Listening to the Future. What Emotional AI is telling us about WeWork’s Doomed IPO.
With The We Company’s (aka WeWork) IPO fast approaching, we wanted to share some insights on the upcoming offering.
The company initially came out with a $47 billion valuation, and recently there has been speculation that the valuation may be cut in half and the IPO postponed after strong backlash and very weak demand from investors that have been burned by other high flying IPOs this year.
WeWork’s business model centers around leasing large amounts of real estate via long-term leases and splitting the space into small parcels and renting them out to startups and individuals on an on-demand basis.
This model has completely disrupted the institutional real estate market and has allowed small companies and individuals easy access to previously unavailable real estate without the need for hefty bureaucracy, large down payments, expensive leases, or long-term contracts.
WeWork launched in 2010 and its growth coincides with the advent of mega-rounds and megafunds that started in 2013. For example, the Vision Fund and SoftBank have invested over $10 billion into the company, making it one of their largest individual holdings.
This massive amount of capital infusions has allowed WeWork to expand rapidly without much concern for profitability. The company is now the largest tenant in both NYC and London and is still growing fast.
The availability of capital also allowed WeWork to stay private much longer and create massive amounts of value in the private market, much to the detriment of public investors who wanted to cash in on this opportunity.
Their IPO saga started once SoftBank took away the gravy train and only allocated an additional $2 billion, rather than the $16 billion WeWork was asking for.
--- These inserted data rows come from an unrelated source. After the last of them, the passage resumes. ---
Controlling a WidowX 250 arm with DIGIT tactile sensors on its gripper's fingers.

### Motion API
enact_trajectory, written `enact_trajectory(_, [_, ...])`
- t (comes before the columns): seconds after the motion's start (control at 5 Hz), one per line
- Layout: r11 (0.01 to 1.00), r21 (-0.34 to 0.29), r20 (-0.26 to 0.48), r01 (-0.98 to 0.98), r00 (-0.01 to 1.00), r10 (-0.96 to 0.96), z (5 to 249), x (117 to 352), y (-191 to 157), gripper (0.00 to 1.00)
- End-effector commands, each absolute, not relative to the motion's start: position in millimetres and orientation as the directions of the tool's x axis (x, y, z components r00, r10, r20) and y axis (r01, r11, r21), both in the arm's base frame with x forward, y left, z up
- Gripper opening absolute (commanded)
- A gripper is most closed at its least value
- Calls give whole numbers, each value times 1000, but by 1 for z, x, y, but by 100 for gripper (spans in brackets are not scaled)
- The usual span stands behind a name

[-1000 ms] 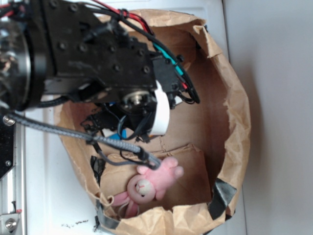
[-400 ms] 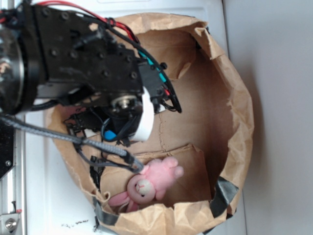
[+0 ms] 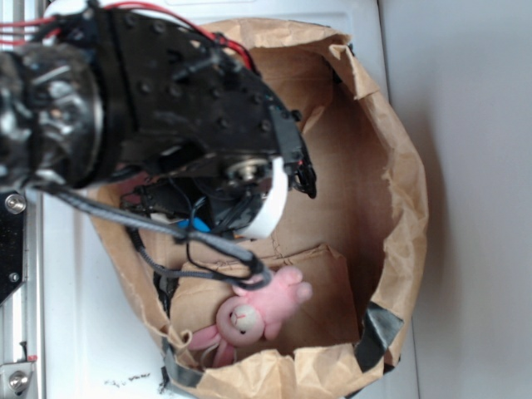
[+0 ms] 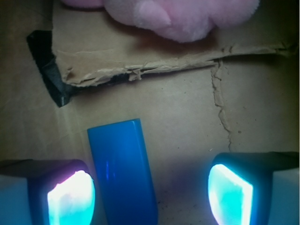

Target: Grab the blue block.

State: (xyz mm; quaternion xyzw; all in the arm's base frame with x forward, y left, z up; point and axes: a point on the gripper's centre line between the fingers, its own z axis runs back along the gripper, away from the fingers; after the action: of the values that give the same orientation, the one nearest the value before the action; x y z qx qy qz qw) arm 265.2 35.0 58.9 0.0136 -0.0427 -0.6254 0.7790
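Surface: brown cardboard floor (image 4: 187,112) of a crumpled paper bag (image 3: 407,191) is filling the wrist view, cracked and creased; the bag is sitting on a white desk (image 3: 83,332).
Fingers: the gripper (image 4: 150,192) is standing wide apart, its two fingers (image 4: 70,197) glowing at the bottom corners of the wrist view, clamped on nothing.
Blue block: the blue block (image 4: 123,171) is lying flat on the cardboard between the fingers, just beside the left-hand one in the wrist view and well apart from the other, its long side running away from the camera. Whether it is touching the near finger cannot be told.
Blue block, outside view: only a small blue patch (image 3: 198,224) is showing beneath the arm.
Cardboard flap: beyond the blue block, a torn flap (image 4: 140,51) is lying over the floor, with black tape (image 4: 47,70) at its left end.
Pink plush bunny: farther from the blue block, the pink plush bunny (image 4: 183,16) is resting on that flap; in the outside view it (image 3: 258,312) is lying near the bag's lower rim.
Arm: the black robot arm (image 3: 166,116) is reaching down into the bag, hiding much of the left side, with a cable (image 3: 150,224) trailing across.
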Motion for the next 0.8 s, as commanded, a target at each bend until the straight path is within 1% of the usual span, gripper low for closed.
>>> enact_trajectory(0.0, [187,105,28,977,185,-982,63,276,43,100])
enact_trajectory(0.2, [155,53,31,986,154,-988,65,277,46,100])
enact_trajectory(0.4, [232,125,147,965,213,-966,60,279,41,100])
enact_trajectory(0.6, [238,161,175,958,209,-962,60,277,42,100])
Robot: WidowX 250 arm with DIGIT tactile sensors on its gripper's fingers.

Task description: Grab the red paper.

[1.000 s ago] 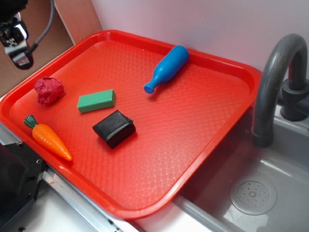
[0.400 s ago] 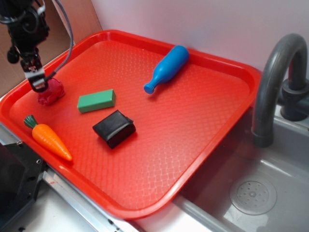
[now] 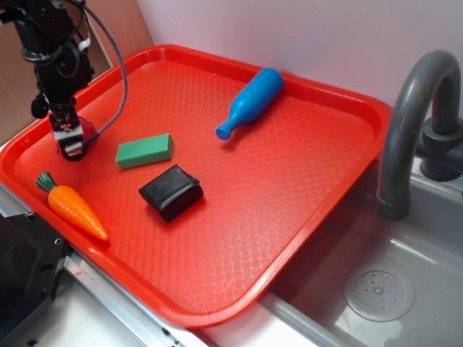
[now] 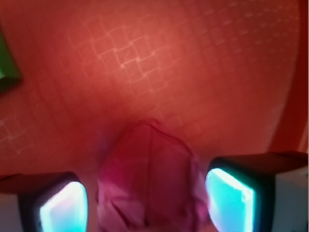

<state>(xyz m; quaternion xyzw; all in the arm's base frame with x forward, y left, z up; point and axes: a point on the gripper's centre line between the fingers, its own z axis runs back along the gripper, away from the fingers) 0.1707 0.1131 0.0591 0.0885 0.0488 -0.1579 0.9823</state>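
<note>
The red paper (image 3: 89, 130), a small crimson crumpled ball, lies at the left end of the red tray (image 3: 289, 217), mostly hidden behind my gripper (image 3: 69, 144). The gripper has come down over it. In the wrist view the red paper (image 4: 149, 179) sits between my two fingers, left (image 4: 63, 203) and right (image 4: 229, 193), with the gripper (image 4: 145, 205) open around it. The jaws stand wide, one on each side of the ball. A narrow gap shows on the left; on the right the pad is close to the paper or touching it.
A green block (image 3: 145, 150) lies just right of the paper; its corner shows in the wrist view (image 4: 7, 67). An orange carrot (image 3: 72, 206), a black object (image 3: 171, 191) and a blue bottle (image 3: 251, 101) also lie on the tray. A grey faucet (image 3: 409, 123) and sink (image 3: 376, 289) are at the right.
The gripper has moved from above the tray's left edge down onto the red paper and now straddles it. Nothing else has moved.
</note>
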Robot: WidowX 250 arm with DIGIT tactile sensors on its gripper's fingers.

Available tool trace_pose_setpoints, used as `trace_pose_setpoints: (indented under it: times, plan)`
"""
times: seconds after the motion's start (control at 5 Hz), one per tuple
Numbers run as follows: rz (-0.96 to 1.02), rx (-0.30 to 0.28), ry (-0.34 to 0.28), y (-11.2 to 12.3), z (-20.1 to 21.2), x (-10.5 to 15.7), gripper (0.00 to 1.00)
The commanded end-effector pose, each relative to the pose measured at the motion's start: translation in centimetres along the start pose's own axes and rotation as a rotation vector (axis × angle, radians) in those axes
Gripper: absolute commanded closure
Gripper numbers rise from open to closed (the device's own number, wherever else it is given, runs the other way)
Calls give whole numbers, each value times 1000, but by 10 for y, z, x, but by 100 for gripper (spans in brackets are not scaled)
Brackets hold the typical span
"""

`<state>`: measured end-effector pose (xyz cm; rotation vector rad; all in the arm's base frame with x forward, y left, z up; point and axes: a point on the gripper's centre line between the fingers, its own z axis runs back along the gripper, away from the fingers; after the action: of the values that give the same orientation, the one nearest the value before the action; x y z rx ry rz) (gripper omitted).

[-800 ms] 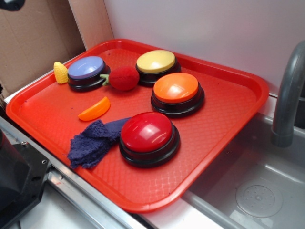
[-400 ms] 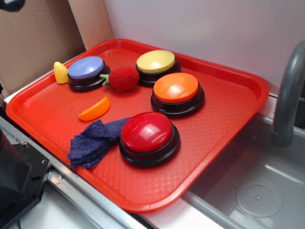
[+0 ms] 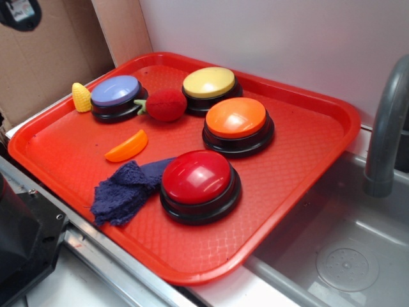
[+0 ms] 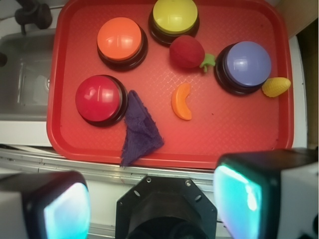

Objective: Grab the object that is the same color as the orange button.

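A red plastic tray [image 4: 249,139] sits beside a grey sink [image 3: 345,256] and carries everything. The small glossy orange crescent-shaped toy fruit slice [image 4: 181,101] lies flat near the tray's middle, on bare tray floor, touching nothing. The large domed orange push button on a black base [image 4: 121,42] stands well apart from it, toward the tray's far edge on the sink side. Around the slice are a red plush strawberry [image 4: 187,52], a purple domed button [image 4: 246,64], a yellow toy corn [image 4: 275,86], a yellow domed button [image 4: 174,17], a red domed button [image 4: 100,98] and a crumpled dark blue cloth [image 4: 138,129].

The gripper [image 4: 164,199] hangs high above the tray's near edge, its two fingers [image 4: 239,194] spread wide with nothing between them. From the wrist camera, the slice lies ahead of the gripper and only slightly to one side. Its long axis runs roughly from near edge to far edge, so the fingers would likely close across its narrow width.
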<state>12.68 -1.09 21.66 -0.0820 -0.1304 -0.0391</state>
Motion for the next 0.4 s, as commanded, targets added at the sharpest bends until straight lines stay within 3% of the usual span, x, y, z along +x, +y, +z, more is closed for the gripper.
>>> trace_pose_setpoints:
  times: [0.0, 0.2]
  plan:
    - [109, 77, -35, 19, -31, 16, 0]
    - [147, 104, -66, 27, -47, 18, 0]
That move accelerated the process, prompting WeWork to scramble to raise private market loans ahead of the IPO.
According to recent IPO filings, WeWork revenue and losses doubled in 2018 to $1.8 and $1.9 billion respectively; they are going public with operating losses that are double their revenue and racking up a $20-$47 billion valuation in the process, a 13 to 26-fold revenue multiple.
As WeWork is a private company, it is hard to capture information and more importantly wanted to better understand the underlying emotions that have caused the company to potentially cut its valuation in half or delay the offering altogether.
I reached out to my friend Matt D’Alto at Emotional AI company Cognovi Labs and Matt and his team were kind enough to provide some proprietary insights into what key emotions are driving volatile behavior ahead of WeWork IPO.
WeWork: Overall emotional allocation chart (sadness increasing in August, driven by consumers bashing the upcoming IPO:
WeWork: Underlying emotional allocation for people specifically talking about the WeWork IPO, its valuation, or the CEO.
Starting to see Sadness especially bleeding into the overall positive consumer emotional allocation on WeWork as we get closer to the IPO:
WeWork: In general, people didn't care or talk much about the IPO and the CEO of WeWork until we got into August.
The dark green bars at the bottom of the AIM Scores graph show a significant pickup in Awareness for and talk about the IPO, and when that happened, emotional Involvement went from negative to positive, and both emotions and consumer Motivation toward WeWork became more volatile.
We can see Motivation is actually turning slightly negative now heading into the September IPO, on strong bounce emotional Involvement.
This is another way of saying that the negativity around the IPO may be potentially impacting and bleeding into the overall WeWork brand perception.
Overall, the main takeaway is that consumers aren't talking nearly as much about their great experiences as tenants in WeWork but are instead expressing a lot of other negative emotions around the investment opportunity.
This is the kind of negativity that could bleed into the overall perception of the WeWork customer (tenants) as well if the negative press continues after the IPO.
To turn this around, WeWork will need to maintain its strong growth rate and figure out a way to begin turning profits. The former is completely dependent on the latter, but will be hard to achieve since one of their main draws for attracting clients is the below-market-rate leases that they offer.
Even more concerning, the U.S. is currently at the tail end of the longest period of financial expansion in history. How will WeWork’s model fare when the U.S. enters a recession and many of the on-demand leases are just not renewable?
When the next recession hits and startups begin to struggle, the whole model is at risk of collapsing. WeWork itself has become a systemic risk to the system since it now controls a sizable percentage of the rental market in key cities in the U.S. and worldwide. They hold longterm leases with the buildings they work with and on-demand leases from their tenants. This house of cards can fall quickly in a moment of stress, and can mimic a traditional run at a bank, where depositors withdraw their money and only a sliver of equity defends the bank from failure.
The financial crisis is merely a decade old and it appears the market has lost sight of key fundamentals. Without a doubt, WeWork has created an impressive ecosystem and disrupted a massive market to the benefit of thousands of users, myself included.
I am happy to see the strong pushback the offering has received, as investors have gotten burned with both Uber and Lyft and were not willing to accept a $47 billion valuation. Even at $20 billion, I am afraid that too many of the gains have been made in the private market and if things continue on this trajectory, it could potentially create significant risks to the system during the next economic downturn and as Cognovi’s AI is showing, the overall brand is running strong risk of deterioration, which can be very harmful to its future economic performance.